* _Description of the task_
The full set of entries below must be returned exactly as shown.

* _Data records_
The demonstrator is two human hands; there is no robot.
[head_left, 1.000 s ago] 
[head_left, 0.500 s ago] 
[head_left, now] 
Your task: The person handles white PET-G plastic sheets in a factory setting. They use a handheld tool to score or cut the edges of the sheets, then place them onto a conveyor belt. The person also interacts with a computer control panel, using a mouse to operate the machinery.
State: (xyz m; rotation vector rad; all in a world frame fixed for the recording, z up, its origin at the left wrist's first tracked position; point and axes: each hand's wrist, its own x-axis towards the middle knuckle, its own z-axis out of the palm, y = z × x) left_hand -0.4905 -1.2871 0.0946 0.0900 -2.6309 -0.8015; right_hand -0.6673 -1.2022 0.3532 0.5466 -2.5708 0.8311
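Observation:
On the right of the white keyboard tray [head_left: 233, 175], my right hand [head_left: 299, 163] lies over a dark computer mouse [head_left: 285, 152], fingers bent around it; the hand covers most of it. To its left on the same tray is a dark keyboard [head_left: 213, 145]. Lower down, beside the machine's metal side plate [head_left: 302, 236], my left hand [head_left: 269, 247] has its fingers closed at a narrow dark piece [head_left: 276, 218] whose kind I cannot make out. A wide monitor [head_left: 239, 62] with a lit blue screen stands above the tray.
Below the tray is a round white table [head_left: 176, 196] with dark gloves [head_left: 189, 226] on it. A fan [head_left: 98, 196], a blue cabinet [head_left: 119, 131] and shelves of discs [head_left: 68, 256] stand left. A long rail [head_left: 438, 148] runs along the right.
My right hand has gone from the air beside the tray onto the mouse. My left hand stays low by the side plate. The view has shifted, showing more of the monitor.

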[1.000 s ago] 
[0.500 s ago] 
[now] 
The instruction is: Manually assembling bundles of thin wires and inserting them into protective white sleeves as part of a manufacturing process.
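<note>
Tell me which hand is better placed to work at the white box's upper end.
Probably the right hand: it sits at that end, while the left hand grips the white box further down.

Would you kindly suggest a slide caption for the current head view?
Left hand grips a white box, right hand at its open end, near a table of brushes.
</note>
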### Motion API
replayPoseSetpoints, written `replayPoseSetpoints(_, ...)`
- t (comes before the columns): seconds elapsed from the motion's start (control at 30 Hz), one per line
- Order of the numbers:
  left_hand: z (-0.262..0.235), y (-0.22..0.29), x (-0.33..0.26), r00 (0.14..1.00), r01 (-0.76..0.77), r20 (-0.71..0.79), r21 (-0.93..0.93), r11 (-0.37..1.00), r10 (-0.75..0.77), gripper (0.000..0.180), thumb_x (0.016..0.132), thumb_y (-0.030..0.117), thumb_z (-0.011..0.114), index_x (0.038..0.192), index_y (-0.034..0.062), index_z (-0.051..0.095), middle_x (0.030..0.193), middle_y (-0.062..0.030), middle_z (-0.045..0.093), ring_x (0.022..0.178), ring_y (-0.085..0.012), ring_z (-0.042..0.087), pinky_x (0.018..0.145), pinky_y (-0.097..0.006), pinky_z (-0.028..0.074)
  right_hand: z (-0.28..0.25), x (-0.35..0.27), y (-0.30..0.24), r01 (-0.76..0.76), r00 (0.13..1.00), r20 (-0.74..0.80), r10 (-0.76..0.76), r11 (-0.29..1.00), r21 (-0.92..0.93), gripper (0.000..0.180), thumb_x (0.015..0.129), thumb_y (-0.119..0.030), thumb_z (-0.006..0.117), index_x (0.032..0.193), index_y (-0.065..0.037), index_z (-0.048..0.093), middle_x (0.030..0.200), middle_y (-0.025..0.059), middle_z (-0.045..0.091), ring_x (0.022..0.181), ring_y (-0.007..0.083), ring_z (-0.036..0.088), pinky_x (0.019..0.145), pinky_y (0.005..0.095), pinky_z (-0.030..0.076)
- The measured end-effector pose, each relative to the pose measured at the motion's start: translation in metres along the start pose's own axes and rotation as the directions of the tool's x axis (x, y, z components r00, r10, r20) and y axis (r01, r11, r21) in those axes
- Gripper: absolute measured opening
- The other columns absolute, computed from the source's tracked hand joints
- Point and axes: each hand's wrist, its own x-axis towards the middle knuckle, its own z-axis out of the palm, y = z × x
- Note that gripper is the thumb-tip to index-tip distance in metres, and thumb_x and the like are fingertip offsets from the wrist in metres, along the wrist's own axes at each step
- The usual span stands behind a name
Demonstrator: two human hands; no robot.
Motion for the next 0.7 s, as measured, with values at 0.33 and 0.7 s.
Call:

* _Your response_
The demonstrator is two human hands; there is no robot.
[head_left, 1.000 s ago] 
[head_left, 0.500 s ago] 
[head_left, now] 
Your task: The person handles white PET-G plastic sheets in a factory setting. They use a handheld tool to score or cut the edges of the sheets, then place them onto a conveyor belt. The person also interacts with a computer control panel, using a mouse to operate the machinery.
State: (xyz m; rotation vector rad; all in a world frame fixed for the recording, z up, its origin at the left wrist's first tracked position; point and axes: each hand's wrist, its own x-axis towards the middle knuckle, its own z-axis out of the palm, y = z × x) left_hand -0.4905 -1.2871 0.0946 0.0900 -2.6309 -0.8015; right_hand -0.6673 -1.2022 0.3532 0.5466 -2.5708 0.8311
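Observation:
On the right of the white keyboard tray [head_left: 233, 175], my right hand [head_left: 299, 163] lies over a dark computer mouse [head_left: 285, 152], fingers bent around it; the hand covers most of it. To its left on the same tray is a dark keyboard [head_left: 213, 145]. Lower down, beside the machine's metal side plate [head_left: 302, 236], my left hand [head_left: 269, 247] has its fingers closed at a narrow dark piece [head_left: 276, 218] whose kind I cannot make out. A wide monitor [head_left: 239, 62] with a lit blue screen stands above the tray.
Below the tray is a round white table [head_left: 176, 196] with dark gloves [head_left: 189, 226] on it. A fan [head_left: 98, 196], a blue cabinet [head_left: 119, 131] and shelves of discs [head_left: 68, 256] stand left. A long rail [head_left: 438, 148] runs along the right.
My right hand has gone from the air beside the tray onto the mouse. My left hand stays low by the side plate. The view has shifted, showing more of the monitor.
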
[1.000 s ago] 
[0.500 s ago] 
[now] 
The instruction is: Manually assembling bundles of thin wires and inserting them into protective white sleeves as part of a manufacturing process.
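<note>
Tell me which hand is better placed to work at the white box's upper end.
Probably the right hand: it sits at that end, while the left hand grips the white box further down.

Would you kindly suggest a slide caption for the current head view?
Left hand grips a white box, right hand at its open end, near a table of brushes.
</note>
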### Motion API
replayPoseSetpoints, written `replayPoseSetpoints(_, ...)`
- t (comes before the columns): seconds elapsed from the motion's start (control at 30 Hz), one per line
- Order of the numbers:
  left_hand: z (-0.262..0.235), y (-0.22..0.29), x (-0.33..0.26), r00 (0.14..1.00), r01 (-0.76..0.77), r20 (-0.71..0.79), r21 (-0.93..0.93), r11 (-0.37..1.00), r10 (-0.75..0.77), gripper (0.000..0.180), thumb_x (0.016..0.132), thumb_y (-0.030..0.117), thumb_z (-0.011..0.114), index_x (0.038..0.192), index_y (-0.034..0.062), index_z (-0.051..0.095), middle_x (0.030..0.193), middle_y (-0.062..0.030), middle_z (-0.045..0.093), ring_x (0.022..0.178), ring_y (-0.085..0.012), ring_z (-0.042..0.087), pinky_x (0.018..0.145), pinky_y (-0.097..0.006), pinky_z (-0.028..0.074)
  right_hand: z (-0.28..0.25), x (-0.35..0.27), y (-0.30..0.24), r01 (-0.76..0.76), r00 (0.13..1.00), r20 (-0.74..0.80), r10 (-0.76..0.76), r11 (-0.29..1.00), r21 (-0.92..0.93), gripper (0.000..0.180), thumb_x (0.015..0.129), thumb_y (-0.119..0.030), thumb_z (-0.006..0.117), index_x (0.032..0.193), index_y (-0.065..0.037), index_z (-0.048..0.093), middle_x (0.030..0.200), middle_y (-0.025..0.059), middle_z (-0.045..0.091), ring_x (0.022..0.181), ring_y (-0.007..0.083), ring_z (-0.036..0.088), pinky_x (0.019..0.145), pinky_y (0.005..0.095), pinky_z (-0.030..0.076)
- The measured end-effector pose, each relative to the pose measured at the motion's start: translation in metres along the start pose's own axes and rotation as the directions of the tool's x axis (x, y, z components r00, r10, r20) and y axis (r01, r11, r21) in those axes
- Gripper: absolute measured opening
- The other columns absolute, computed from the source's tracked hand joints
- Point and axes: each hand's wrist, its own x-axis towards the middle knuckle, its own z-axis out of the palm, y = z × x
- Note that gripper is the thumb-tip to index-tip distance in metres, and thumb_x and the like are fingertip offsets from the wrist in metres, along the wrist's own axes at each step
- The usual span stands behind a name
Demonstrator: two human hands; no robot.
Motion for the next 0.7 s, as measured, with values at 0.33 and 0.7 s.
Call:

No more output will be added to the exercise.